*The data*:
──────────────────────────────
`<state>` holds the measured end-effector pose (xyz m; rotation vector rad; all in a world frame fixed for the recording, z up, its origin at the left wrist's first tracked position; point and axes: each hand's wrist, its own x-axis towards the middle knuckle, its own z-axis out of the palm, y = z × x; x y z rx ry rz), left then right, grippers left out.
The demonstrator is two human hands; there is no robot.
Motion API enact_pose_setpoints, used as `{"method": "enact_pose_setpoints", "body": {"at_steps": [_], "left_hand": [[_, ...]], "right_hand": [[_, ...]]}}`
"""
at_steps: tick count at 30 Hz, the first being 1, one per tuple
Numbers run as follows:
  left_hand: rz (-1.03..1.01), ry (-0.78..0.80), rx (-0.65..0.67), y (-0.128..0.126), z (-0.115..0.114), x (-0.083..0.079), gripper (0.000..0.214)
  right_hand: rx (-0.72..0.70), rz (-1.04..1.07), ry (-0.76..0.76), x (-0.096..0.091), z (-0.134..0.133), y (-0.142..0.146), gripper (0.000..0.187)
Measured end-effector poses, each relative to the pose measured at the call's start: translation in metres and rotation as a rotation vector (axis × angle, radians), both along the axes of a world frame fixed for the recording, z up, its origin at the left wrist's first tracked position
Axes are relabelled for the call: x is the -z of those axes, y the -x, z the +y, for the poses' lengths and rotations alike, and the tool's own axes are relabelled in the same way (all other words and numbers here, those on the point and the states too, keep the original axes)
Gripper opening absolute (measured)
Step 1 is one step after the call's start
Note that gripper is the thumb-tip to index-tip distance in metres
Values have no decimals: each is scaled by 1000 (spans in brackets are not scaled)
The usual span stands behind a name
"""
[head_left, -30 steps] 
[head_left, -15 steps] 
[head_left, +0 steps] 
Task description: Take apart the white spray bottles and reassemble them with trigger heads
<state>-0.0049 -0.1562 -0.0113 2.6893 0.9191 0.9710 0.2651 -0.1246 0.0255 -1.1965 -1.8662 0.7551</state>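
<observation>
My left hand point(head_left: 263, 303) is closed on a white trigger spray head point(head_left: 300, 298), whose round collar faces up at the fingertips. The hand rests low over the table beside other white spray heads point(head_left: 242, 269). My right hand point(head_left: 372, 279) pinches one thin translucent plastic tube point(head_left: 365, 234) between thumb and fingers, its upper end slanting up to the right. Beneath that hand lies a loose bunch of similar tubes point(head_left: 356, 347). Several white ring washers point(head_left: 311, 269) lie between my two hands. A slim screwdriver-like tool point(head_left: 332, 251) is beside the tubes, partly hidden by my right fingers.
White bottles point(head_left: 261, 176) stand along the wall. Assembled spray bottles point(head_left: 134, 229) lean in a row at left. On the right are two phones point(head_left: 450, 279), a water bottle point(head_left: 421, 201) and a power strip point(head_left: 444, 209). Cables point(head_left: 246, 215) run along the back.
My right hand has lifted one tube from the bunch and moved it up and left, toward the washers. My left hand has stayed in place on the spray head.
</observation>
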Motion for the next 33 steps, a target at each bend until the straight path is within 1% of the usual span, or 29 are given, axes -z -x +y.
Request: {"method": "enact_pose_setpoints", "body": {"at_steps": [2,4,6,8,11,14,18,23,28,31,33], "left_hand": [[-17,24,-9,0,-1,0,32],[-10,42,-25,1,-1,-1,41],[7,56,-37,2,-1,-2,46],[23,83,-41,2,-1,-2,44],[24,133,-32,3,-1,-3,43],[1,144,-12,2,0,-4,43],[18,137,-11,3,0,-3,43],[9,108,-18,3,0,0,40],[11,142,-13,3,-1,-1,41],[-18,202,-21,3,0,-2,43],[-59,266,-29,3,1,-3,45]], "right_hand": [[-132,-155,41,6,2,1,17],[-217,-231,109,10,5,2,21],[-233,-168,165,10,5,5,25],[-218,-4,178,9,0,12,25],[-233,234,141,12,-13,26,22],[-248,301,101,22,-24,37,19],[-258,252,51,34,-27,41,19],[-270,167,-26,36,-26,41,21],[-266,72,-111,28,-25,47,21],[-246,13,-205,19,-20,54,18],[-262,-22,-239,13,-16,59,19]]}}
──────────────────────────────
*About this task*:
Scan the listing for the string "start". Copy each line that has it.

*Result below*:
Measured end-effector poses, each relative to the pose measured at the call's start: translation in metres and rotation as a rotation vector (axis × angle, radians), both along the axes of a world frame fixed for the recording, z up, its origin at the left wrist's first tracked position
Step 1 is one step after the call's start

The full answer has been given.